→ **Task description**:
A complete answer lists every line of the material where the string "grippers" occurs.

→ **Information shown**:
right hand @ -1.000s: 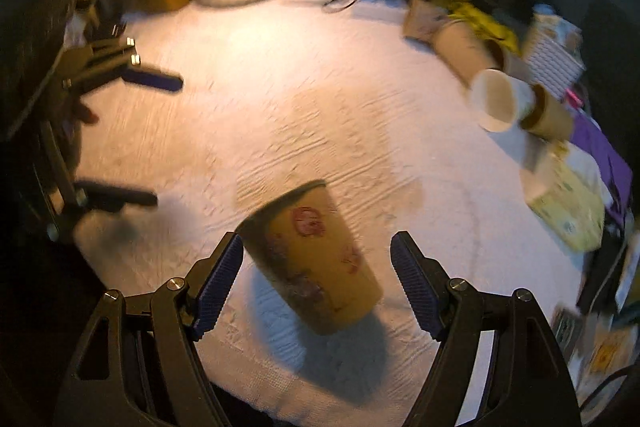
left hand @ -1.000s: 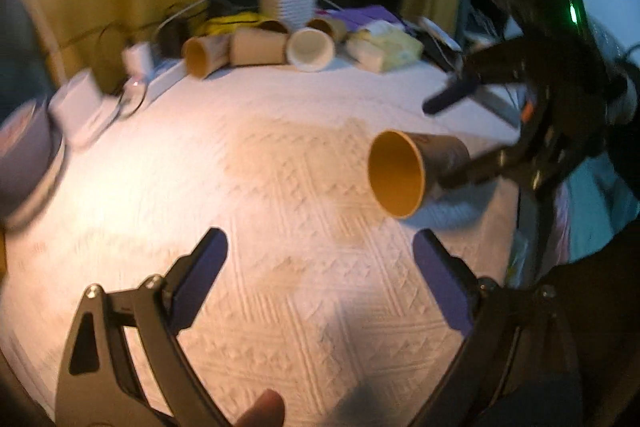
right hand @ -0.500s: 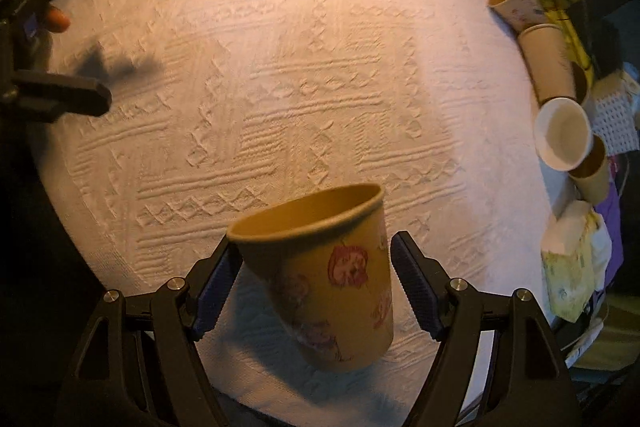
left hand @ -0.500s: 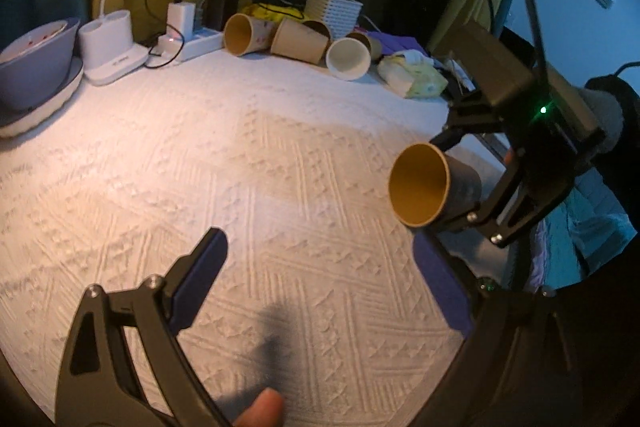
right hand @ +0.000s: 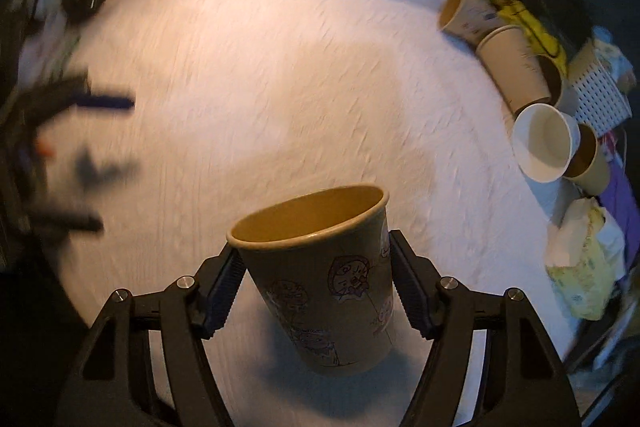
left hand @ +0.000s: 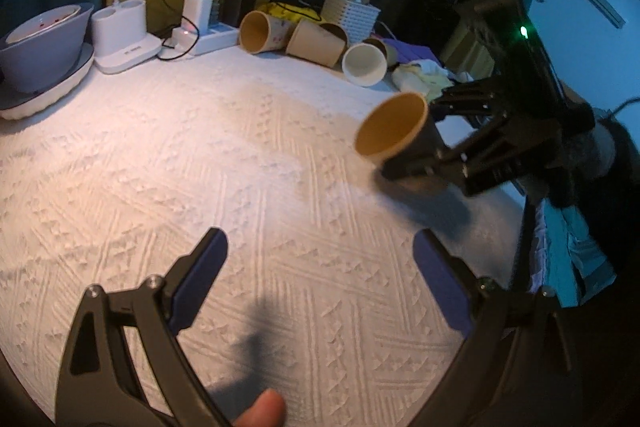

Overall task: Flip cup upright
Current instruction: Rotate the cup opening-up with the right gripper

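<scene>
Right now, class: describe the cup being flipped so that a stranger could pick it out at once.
Start at the white textured tablecloth. Spare cups lie tipped at its far edge; nearer, the right hand-held gripper clamps one cup. Only this one is held above the cloth, mouth up, with cartoon drawings.

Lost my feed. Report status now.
Right gripper shut on tan printed paper cup, mouth up, above white tablecloth. Left gripper open, empty. Nothing beneath.

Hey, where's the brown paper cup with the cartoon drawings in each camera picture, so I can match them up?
Left wrist view: brown paper cup with cartoon drawings sits right of centre, tilted, held by the right gripper.
Right wrist view: same cup at lower centre, between the jaws.
Shared landmark: white paper cup lying on its side.
</scene>
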### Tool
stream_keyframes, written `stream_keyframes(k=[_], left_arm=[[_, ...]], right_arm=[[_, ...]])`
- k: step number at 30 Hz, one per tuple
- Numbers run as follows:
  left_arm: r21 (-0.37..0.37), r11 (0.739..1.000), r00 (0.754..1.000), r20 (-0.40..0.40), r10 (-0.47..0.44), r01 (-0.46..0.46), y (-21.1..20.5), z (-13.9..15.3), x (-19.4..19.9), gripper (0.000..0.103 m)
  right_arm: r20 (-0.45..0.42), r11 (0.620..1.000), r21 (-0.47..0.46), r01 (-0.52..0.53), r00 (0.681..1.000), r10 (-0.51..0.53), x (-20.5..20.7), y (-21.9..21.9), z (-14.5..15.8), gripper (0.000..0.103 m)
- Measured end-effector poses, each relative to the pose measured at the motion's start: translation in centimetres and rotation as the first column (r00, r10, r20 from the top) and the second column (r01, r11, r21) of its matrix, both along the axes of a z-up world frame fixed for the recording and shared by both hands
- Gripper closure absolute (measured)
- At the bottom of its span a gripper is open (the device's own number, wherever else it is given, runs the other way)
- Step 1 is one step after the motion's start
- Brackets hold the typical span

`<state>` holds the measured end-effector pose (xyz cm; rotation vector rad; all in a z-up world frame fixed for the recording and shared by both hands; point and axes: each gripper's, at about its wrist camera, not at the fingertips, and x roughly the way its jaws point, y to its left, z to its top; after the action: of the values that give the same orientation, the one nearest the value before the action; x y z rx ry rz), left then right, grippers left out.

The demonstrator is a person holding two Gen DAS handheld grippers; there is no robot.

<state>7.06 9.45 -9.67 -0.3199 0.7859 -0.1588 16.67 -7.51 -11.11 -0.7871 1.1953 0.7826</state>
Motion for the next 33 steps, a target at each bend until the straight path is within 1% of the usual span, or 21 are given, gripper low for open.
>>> stream_keyframes(k=[3, 6, 10, 13, 15, 22, 26, 29, 33], left_arm=[[-0.002, 1.000, 1.000, 0.000, 0.018, -0.018, 0.1, 0.1, 0.3, 0.008], [-0.008, 0.999, 0.999, -0.002, 0.032, -0.032, 0.2, 0.1, 0.7, 0.008], [-0.015, 0.999, 0.999, 0.000, 0.034, -0.034, 0.0, 0.1, 1.1, 0.008], [-0.003, 0.999, 0.999, -0.005, 0.032, -0.032, -0.6, 0.0, 1.5, 0.008], [0.006, 0.999, 0.999, -0.007, 0.032, -0.032, -1.0, 0.0, 1.6, 0.008], [0.018, 0.999, 0.999, 0.005, 0.052, -0.052, -2.3, 0.4, 1.4, 0.008], [0.040, 0.997, 0.998, 0.015, 0.065, -0.065, -3.0, 0.8, 0.8, 0.008], [0.050, 0.996, 0.997, 0.026, 0.069, -0.070, -3.4, 1.2, 0.2, 0.008], [0.059, 0.996, 0.997, 0.037, 0.072, -0.074, -4.0, 1.7, -0.6, 0.008]], right_arm=[[0.020, 0.991, 0.121, 0.056, 0.998, -0.059, 0.9, 0.1, 0.5, 0.031], [0.025, 0.966, 0.230, 0.117, 0.992, -0.126, 1.4, -0.6, 0.3, 0.031], [0.052, 0.938, 0.312, 0.151, 0.983, -0.175, 1.3, -2.0, 0.4, 0.031], [0.062, 0.914, 0.365, 0.176, 0.975, -0.213, 1.4, -3.3, 0.6, 0.031], [0.072, 0.904, 0.382, 0.192, 0.969, -0.237, 1.0, -4.1, 0.8, 0.031], [0.081, 0.895, 0.379, 0.236, 0.955, -0.286, -1.0, -6.2, 0.3, 0.031], [0.100, 0.887, 0.390, 0.245, 0.947, -0.306, -1.6, -6.8, 0.4, 0.031], [0.126, 0.880, 0.405, 0.246, 0.939, -0.320, -2.3, -7.3, 0.8, 0.024], [0.138, 0.872, 0.410, 0.266, 0.927, -0.348, -3.1, -8.1, 1.3, 0.024]])
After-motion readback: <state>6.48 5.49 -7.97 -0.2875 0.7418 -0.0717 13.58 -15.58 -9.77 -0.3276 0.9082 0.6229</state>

→ **Reply**:
`<state>` holds the measured end-effector pose (xyz cm; rotation vector rad; all in a z-up world frame fixed for the recording and shared by both hands; point and axes: each gripper's, at about its wrist camera, not at the fingertips, and x roughly the way its jaws point, y to its left, z to its top; after the action: of the values that give the same orientation, the one nearest the value before the action; x y z rx ry rz), left then right, grippers left out.
The demonstrator is a person holding two Gen DAS handheld grippers; there is no robot.

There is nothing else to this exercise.